It's not your company... it's the insurance company that make including the WLS rider so expensive. It is actually cheaper to pay the premiums for other obesity related illnesses due to the limits placed on the fees physicians are permitted to charge. 

As someone who had surgery while employed by another company, I feel kinda bad that I chose not to make the precedure available to employees at the company I currently work for.  Thankfully, we don't have anyone who needs it.  Fact of the matter is, that companies work hard to even provide you medical coverage (didn't you notice how big an issue it was in the recent election) the extras such as WLS have to wait for better financial times.

(deactivated member)
on 1/3/09 10:31 am
I think the part that really bothers me is I work in healthcare- the powers that be as medical proffesionals should know better.
(deactivated member)
on 1/3/09 10:37 am - DMV Diva Member...for life...lol!, NC
You may work in Healthcare but you obviously don't have access to the financials or you wouldn't say that.  At this time you should simply be thanking God that you are working for a company that hopefullly continues to operate without layoffs.

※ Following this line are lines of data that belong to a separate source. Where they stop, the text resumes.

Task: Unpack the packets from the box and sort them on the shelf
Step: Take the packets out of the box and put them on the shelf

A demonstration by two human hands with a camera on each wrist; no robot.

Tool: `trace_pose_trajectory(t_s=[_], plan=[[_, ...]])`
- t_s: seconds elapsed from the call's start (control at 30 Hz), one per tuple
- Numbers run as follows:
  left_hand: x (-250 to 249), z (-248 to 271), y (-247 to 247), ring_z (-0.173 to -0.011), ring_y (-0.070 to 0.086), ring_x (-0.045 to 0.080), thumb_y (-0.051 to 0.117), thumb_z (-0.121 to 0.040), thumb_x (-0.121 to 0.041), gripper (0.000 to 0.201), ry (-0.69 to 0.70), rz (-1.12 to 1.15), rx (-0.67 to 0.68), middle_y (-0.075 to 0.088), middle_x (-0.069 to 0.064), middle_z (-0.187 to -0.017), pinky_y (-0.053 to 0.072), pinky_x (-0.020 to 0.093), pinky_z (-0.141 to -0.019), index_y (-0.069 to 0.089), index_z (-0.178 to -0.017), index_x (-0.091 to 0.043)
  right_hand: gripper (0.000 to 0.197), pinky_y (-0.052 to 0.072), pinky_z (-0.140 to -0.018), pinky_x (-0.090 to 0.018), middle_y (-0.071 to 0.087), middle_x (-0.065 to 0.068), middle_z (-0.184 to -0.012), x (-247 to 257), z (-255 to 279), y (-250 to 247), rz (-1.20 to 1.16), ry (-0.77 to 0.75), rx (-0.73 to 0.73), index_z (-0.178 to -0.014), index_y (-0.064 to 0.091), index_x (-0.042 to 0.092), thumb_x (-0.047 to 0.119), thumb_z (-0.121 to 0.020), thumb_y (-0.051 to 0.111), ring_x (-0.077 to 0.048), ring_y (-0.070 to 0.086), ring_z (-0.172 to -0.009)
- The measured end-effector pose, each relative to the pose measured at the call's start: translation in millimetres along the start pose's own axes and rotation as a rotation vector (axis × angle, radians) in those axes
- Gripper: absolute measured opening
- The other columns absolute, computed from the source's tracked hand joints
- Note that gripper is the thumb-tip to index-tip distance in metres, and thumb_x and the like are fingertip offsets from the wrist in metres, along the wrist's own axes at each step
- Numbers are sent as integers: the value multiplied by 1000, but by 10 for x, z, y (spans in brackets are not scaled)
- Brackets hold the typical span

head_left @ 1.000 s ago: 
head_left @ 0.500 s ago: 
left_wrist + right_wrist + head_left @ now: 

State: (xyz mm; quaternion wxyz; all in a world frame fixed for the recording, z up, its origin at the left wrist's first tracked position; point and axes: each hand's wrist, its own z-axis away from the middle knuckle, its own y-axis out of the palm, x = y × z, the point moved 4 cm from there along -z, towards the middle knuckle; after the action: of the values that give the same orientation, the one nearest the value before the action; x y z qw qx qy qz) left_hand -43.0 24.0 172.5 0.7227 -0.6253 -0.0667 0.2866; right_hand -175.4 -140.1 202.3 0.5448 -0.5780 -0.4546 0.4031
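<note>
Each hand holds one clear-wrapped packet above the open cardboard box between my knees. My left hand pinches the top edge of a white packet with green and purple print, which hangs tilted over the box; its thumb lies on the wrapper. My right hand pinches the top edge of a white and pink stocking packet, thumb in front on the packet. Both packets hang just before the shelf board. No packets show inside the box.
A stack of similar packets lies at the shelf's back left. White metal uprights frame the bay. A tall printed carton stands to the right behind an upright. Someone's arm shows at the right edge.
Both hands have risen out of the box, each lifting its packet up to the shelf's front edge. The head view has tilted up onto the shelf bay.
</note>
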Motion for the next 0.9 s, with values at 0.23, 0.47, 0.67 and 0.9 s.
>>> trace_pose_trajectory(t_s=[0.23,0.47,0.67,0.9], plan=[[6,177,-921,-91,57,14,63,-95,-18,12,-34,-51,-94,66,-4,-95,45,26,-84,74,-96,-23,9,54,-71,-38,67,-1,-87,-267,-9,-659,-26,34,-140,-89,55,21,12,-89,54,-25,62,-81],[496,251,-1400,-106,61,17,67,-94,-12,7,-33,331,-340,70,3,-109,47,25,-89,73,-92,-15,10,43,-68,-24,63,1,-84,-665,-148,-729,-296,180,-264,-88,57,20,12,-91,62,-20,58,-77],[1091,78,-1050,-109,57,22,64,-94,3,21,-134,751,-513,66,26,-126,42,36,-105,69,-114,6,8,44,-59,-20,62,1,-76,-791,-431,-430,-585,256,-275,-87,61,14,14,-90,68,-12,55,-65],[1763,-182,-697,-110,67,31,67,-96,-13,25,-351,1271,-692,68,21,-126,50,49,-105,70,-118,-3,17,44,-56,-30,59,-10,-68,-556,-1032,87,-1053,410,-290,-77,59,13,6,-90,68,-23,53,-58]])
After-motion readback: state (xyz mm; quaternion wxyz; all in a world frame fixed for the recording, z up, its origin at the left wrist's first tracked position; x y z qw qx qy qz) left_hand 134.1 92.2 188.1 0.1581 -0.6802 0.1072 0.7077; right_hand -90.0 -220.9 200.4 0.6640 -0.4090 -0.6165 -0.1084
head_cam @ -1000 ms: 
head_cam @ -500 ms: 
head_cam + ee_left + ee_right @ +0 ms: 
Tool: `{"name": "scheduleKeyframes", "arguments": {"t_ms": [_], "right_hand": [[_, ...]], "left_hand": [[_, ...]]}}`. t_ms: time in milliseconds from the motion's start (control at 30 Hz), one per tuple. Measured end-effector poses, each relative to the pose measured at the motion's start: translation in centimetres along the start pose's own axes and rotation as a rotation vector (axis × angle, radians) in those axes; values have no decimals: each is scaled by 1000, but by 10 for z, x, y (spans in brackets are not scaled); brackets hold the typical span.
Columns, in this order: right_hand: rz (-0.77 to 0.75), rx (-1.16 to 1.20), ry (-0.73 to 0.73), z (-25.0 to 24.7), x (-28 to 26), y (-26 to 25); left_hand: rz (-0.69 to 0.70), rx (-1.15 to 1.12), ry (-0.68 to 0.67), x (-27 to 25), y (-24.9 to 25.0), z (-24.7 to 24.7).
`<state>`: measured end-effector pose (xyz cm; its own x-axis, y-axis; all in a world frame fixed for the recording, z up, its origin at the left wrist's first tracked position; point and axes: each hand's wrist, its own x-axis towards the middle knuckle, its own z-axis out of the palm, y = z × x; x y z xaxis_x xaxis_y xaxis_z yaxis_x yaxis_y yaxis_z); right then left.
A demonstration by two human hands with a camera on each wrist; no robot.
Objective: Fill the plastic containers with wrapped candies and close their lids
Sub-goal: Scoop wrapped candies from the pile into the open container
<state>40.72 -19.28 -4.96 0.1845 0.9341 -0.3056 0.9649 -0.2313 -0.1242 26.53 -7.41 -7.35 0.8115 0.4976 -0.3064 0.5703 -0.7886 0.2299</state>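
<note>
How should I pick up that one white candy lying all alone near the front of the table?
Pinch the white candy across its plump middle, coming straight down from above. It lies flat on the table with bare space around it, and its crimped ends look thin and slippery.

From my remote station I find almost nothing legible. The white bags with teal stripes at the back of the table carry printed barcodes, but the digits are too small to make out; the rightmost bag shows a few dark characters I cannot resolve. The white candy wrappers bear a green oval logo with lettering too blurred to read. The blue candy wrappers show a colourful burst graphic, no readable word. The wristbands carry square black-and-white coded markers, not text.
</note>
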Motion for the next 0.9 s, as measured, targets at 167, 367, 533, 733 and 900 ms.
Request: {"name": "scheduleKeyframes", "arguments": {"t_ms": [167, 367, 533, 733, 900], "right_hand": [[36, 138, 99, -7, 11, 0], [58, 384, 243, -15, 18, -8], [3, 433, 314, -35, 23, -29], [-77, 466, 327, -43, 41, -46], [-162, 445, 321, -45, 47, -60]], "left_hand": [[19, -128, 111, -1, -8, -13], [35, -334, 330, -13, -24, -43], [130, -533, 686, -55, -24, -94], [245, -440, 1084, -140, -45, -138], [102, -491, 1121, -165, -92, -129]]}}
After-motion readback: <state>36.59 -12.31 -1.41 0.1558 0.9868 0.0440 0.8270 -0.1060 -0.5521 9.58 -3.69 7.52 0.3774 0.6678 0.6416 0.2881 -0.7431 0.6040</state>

Christmas present from the Owners of my company to Employees...."You have a job and we're not hurting." No truer words were ever spoken because I see the financials and I see what's going on across the U.S. 
n2lectual1
on 1/3/09 2:49 pm - Baltimore, MD

Also WLS has come into the spotlight because now more people are looking into having it which makes both the employers and the insurance companies pay more of their money out of pocket. Now many companies are taking this benefit away because now instead of having perhaps one or two persons seek the surgery, they have a multitude; which in light of today's economic times, many companies simply cannot afford it. As the insured, yes I agree that it would in the long run be cheaper to pay for the surgery if other co-morbidity's exist causing the need for maintenance drugs and increased doctor's appointments. It reminds me of the companies that do not cover birth control but does cover child care. Unfortunately it is a sign of the times. I feel blessed to have been able to have my surgery without any difficulty in getting it approved. My surgery was over $18k and all I paid was a $10 copay. I have to be honest and say that if I was an employer, I can not say that I would definitely offer the benefit although I do understand the need for it; however to do so would possibly put myself in a financially deficient position depending on the number of employees, the success of the business, and how many would be looking at this and other costly procedures.

YES WE CAN!
I will never consider myself a failure...unless I stop trying.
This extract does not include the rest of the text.